→ SUPPLIED MATERIAL:
_ _ _ _ _ _ _

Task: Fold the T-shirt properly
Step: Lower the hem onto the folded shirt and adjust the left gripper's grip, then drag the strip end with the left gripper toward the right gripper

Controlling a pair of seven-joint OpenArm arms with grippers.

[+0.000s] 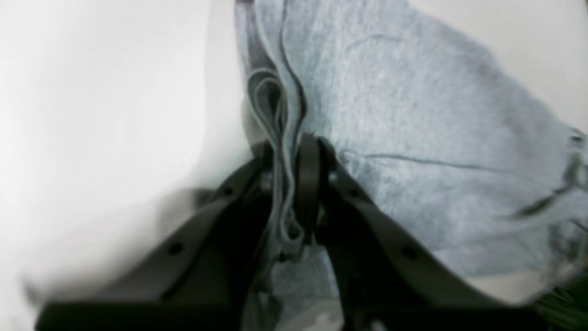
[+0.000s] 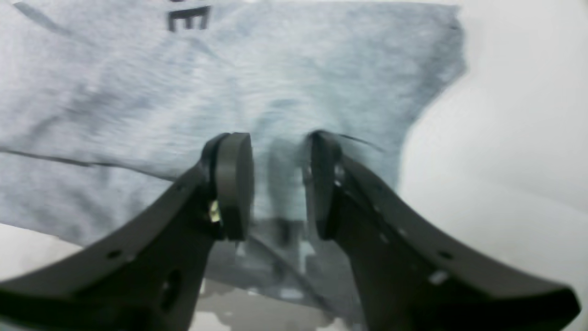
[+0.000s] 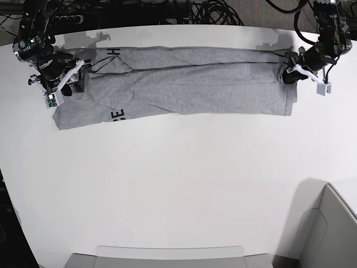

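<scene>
On white table | heather-grey T-shirt long band | left tool pinching bunched hem | right tool agape

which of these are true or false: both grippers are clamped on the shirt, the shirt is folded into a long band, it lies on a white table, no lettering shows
1. Both grippers are clamped on the T-shirt. False: the left gripper pinches bunched fabric; the right gripper stands open over it.
2. The shirt is folded into a long band. True.
3. It lies on a white table. True.
4. No lettering shows. False: black letters show near the right gripper's end.
</scene>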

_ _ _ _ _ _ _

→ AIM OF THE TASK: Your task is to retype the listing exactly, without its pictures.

→ ANSWER TO THIS EXERCISE:
Task: Fold the T-shirt properly
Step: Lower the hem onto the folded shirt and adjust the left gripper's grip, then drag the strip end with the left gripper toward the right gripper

Controlling a pair of seven-joint OpenArm arms with grippers.

[+0.000s] 
[+0.000s] 
[+0.000s] 

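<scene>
On white table | heather-grey T-shirt long band | left tool pinching bunched hem | right tool agape

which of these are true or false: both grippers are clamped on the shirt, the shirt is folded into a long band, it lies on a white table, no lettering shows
1. Both grippers are clamped on the T-shirt. False: the left gripper pinches bunched fabric; the right gripper stands open over it.
2. The shirt is folded into a long band. True.
3. It lies on a white table. True.
4. No lettering shows. False: black letters show near the right gripper's end.
</scene>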

Whatever the exercise asked has now been answered.